▶ [SOURCE MATERIAL]:
.....
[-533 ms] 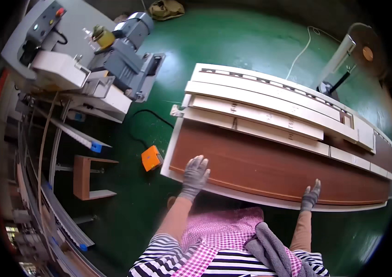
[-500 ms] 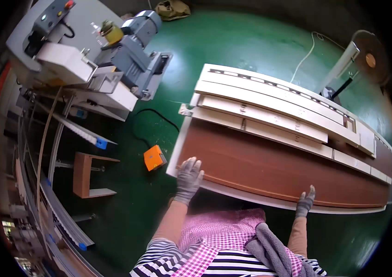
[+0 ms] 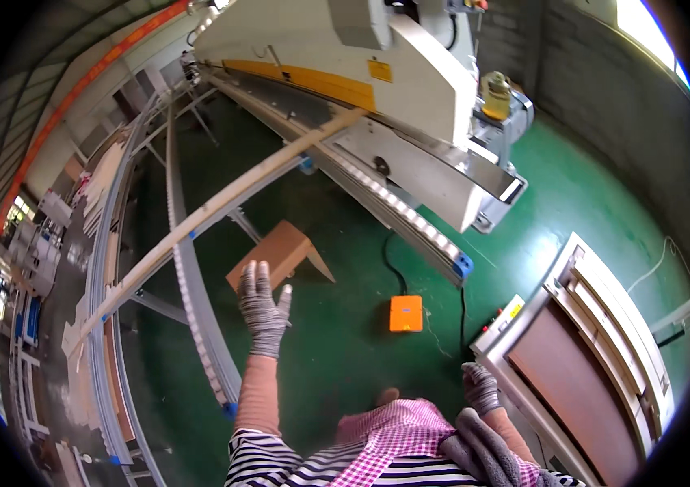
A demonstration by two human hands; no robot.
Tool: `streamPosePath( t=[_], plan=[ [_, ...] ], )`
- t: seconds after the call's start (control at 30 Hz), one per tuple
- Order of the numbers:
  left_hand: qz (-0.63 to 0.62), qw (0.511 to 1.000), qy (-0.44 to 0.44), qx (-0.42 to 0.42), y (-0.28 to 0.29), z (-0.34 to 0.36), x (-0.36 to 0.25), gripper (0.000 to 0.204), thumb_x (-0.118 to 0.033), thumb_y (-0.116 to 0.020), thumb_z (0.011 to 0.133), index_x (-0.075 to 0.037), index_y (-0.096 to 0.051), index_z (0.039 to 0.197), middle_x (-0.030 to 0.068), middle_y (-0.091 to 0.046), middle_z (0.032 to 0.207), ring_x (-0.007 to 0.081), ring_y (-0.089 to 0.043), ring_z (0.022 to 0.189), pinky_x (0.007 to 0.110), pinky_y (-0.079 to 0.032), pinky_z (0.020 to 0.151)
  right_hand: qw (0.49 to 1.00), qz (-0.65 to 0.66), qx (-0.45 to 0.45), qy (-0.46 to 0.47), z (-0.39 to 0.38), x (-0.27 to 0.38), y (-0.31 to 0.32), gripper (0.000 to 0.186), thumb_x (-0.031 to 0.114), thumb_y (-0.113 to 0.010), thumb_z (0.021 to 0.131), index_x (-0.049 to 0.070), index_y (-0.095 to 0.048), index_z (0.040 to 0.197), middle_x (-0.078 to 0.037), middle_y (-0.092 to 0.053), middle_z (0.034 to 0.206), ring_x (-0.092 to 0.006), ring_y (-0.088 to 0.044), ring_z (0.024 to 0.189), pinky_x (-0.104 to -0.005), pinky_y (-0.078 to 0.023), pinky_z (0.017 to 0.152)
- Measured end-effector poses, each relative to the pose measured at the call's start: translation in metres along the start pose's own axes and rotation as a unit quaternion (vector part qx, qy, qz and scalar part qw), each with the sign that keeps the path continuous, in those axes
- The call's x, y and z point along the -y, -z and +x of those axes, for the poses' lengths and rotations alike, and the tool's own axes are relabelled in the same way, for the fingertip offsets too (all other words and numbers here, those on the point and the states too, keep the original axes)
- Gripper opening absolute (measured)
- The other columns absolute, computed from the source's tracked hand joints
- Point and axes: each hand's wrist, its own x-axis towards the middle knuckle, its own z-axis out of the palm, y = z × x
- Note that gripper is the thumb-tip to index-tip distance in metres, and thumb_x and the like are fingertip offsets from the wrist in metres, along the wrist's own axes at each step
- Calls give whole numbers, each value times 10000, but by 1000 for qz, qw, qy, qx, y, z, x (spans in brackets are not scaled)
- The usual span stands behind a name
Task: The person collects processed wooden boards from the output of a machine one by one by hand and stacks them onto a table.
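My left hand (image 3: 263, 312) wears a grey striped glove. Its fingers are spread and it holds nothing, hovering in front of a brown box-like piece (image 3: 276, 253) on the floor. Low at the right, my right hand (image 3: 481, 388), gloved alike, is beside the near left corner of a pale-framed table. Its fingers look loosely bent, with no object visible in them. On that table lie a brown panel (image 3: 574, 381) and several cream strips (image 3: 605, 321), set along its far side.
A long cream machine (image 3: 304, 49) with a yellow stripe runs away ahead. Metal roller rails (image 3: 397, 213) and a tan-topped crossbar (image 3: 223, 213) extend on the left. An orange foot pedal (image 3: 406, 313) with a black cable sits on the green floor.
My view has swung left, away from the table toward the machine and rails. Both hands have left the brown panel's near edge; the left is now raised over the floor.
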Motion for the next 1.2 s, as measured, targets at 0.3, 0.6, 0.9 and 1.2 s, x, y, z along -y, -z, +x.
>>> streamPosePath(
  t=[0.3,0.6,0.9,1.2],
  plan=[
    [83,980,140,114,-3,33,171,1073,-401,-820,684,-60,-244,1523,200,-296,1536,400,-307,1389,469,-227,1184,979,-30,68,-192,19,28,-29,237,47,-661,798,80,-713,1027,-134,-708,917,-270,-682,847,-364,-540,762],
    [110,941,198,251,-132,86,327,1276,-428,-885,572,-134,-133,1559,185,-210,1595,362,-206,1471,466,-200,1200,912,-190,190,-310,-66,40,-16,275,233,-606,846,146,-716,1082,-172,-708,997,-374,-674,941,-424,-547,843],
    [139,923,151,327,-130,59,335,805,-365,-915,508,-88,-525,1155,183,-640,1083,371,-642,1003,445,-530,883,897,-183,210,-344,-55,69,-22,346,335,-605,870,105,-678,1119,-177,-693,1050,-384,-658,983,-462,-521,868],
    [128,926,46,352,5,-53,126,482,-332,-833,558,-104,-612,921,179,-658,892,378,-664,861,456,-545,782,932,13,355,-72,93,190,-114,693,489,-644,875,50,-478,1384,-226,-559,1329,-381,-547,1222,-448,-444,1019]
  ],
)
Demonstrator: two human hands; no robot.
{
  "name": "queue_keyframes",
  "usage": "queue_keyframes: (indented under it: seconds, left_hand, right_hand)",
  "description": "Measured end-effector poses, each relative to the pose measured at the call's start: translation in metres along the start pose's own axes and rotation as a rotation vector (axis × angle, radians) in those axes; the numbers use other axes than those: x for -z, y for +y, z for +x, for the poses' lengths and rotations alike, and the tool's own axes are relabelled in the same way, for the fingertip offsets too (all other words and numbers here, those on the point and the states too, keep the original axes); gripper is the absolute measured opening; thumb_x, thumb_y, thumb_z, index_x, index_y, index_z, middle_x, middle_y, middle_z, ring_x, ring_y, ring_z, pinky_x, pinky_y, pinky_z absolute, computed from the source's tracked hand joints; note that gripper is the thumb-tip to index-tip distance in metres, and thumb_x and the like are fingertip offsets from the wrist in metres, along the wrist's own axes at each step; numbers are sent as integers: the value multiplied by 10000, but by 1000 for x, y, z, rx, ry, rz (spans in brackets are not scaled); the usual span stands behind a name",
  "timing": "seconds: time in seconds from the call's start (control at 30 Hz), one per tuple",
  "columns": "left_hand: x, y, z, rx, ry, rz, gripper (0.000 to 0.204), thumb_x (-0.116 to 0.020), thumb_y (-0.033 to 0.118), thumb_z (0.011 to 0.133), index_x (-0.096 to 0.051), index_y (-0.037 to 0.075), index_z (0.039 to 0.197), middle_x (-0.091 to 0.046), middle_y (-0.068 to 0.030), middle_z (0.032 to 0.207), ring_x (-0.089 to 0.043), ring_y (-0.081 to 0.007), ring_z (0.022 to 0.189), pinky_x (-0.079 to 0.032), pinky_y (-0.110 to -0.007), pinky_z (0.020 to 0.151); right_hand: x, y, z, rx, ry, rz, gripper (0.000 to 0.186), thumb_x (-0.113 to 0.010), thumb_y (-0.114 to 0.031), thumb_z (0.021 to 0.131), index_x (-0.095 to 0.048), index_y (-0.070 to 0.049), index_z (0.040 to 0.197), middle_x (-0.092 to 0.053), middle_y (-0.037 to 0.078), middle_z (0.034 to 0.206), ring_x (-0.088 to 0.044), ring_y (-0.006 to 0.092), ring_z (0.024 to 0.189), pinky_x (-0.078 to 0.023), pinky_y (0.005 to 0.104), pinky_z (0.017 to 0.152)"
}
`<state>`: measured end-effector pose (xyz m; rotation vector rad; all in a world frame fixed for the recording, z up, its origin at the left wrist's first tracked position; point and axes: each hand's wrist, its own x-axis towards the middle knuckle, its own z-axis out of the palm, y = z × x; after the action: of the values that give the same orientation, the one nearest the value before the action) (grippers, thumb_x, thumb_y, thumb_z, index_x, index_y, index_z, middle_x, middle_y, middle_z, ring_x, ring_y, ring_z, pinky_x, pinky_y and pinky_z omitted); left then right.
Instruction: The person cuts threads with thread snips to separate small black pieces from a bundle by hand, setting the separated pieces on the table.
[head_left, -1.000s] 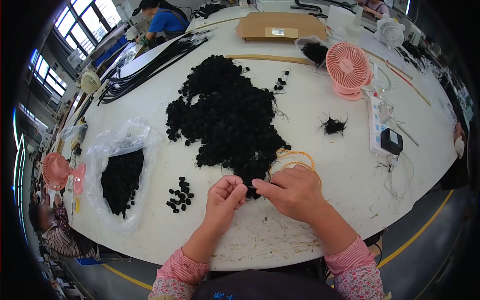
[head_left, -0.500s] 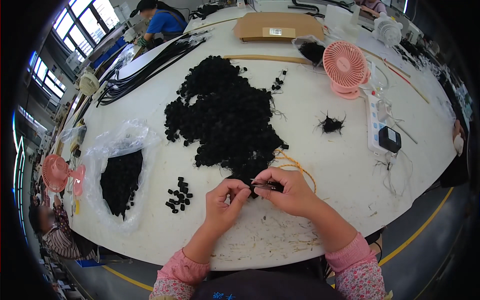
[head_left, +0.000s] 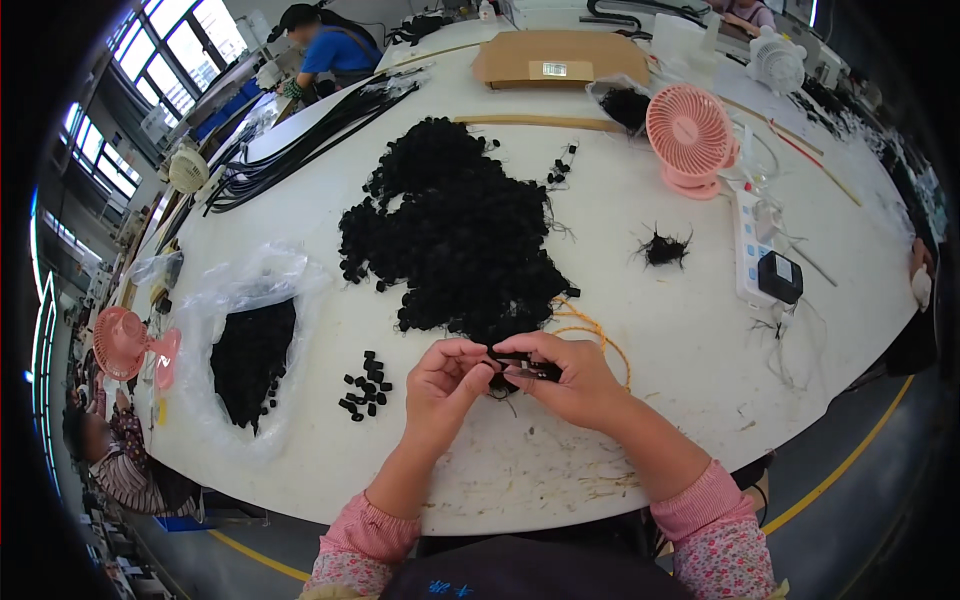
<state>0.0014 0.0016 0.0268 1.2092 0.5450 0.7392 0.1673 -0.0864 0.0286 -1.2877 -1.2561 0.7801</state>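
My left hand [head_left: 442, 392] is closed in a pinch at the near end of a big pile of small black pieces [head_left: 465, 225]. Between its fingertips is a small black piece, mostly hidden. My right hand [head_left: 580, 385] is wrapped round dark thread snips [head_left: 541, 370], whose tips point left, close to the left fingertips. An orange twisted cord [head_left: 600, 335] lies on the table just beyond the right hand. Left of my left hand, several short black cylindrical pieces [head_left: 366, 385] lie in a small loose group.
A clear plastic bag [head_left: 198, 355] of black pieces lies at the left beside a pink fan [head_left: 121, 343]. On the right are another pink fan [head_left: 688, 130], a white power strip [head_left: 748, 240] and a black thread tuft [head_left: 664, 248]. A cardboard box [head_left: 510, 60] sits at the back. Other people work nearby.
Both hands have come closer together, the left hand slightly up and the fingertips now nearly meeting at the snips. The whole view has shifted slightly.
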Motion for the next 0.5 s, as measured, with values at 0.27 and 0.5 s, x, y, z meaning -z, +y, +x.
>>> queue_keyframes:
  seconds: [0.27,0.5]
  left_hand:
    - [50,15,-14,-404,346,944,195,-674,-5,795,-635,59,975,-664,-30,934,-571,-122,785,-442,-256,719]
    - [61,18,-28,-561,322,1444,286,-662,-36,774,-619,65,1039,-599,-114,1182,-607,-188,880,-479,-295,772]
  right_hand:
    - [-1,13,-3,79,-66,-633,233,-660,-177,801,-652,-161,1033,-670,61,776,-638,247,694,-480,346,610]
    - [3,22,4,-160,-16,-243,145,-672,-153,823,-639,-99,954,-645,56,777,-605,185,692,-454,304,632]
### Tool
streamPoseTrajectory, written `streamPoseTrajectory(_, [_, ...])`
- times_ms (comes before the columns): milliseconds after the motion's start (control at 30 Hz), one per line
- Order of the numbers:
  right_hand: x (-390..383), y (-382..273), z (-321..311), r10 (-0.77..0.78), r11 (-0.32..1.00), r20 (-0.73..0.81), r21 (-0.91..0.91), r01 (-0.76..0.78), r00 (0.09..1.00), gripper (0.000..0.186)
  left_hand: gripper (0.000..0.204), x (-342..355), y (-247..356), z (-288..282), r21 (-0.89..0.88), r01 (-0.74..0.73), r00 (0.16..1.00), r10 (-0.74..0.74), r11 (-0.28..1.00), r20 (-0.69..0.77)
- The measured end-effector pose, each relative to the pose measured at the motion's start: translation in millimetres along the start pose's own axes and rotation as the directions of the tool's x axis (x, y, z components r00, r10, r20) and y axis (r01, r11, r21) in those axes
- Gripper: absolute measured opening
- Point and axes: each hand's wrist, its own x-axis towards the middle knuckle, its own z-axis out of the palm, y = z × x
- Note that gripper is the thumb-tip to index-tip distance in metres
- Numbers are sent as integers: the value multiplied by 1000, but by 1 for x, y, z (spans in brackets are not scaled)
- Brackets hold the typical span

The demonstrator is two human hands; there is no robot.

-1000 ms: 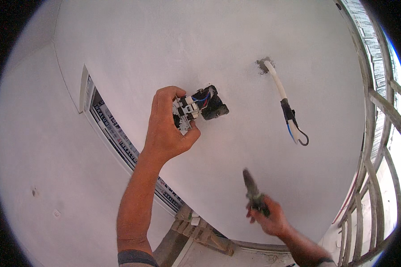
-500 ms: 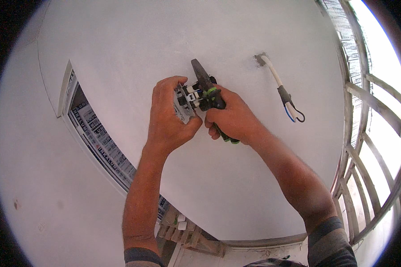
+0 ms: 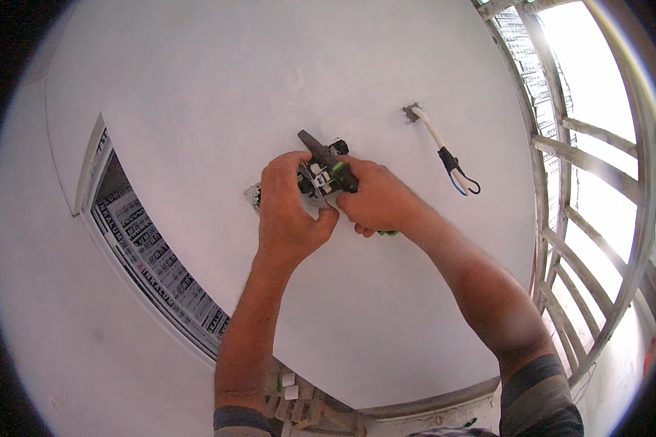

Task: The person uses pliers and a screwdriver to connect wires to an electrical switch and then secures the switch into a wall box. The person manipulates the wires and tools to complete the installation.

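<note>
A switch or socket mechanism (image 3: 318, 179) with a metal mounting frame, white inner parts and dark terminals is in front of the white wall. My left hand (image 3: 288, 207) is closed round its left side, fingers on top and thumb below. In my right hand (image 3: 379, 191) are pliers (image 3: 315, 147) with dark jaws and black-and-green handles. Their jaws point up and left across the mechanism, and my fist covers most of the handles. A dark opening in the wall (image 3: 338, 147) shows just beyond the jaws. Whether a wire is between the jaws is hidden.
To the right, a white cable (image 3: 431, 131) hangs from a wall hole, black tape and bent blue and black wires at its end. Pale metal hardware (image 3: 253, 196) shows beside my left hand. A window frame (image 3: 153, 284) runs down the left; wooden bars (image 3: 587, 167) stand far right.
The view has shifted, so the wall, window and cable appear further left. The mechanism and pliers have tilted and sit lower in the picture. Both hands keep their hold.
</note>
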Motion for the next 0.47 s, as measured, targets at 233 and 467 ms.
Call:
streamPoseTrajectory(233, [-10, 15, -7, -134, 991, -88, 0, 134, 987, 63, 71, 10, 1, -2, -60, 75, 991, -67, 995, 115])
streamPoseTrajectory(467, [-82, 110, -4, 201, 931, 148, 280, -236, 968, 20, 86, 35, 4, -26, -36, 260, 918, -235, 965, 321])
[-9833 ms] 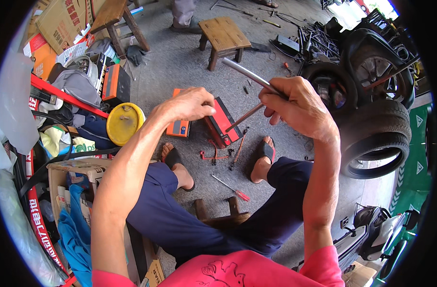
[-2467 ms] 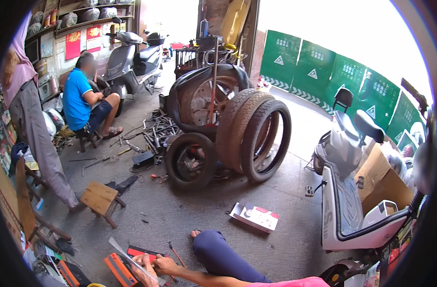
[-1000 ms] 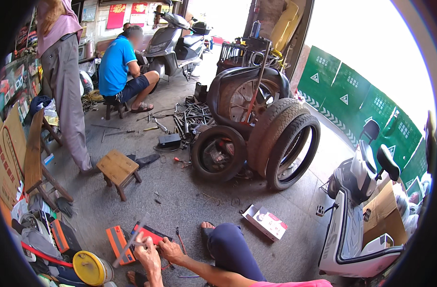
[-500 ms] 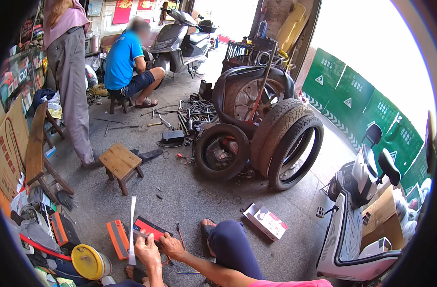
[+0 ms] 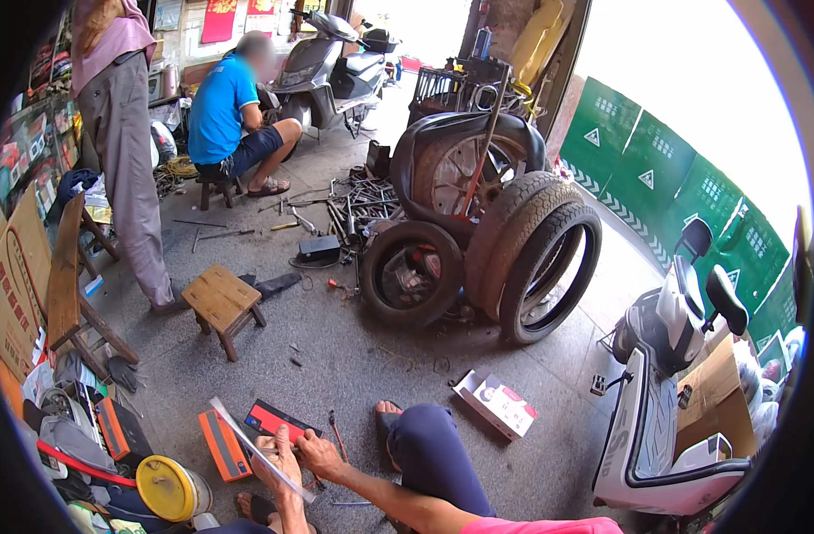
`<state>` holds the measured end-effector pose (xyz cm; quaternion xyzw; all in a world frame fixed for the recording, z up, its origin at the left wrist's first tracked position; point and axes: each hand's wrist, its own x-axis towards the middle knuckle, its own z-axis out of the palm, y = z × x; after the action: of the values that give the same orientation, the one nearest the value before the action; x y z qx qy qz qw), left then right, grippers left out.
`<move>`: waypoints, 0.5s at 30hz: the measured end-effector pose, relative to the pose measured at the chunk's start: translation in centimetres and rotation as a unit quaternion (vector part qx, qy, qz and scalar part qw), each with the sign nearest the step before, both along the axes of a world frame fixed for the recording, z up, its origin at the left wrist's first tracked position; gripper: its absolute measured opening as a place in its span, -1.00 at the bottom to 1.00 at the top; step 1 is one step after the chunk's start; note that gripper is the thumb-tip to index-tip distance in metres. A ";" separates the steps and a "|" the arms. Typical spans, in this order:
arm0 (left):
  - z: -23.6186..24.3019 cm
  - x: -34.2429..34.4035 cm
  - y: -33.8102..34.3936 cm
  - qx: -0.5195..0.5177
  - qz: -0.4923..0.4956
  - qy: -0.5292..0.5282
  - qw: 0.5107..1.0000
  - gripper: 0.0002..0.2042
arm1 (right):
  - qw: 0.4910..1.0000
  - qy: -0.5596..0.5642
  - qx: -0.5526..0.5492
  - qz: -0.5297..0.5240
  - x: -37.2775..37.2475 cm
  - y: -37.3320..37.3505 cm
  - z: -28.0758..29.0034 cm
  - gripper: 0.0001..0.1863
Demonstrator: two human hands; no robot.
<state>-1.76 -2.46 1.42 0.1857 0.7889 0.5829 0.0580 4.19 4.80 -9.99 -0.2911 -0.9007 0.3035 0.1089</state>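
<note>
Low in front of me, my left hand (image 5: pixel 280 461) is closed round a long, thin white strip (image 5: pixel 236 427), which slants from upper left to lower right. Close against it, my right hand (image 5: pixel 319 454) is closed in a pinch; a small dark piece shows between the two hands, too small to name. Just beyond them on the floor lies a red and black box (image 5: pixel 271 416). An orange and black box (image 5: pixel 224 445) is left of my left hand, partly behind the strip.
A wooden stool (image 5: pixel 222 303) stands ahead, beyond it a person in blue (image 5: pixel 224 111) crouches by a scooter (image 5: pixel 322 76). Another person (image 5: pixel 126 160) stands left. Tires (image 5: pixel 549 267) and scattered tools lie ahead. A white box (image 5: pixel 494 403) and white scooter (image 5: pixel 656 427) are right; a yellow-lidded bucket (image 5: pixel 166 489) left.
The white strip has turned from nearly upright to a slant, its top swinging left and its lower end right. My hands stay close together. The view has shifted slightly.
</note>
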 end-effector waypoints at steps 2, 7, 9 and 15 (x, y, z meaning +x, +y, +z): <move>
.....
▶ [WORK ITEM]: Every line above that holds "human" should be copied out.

▶ [EXERCISE RESULT]:
A demonstration by two human hands; no robot.
Demonstrator: two human hands; no robot.
The demonstrator is two human hands; there is no robot.
Demonstrator: two human hands; no robot.

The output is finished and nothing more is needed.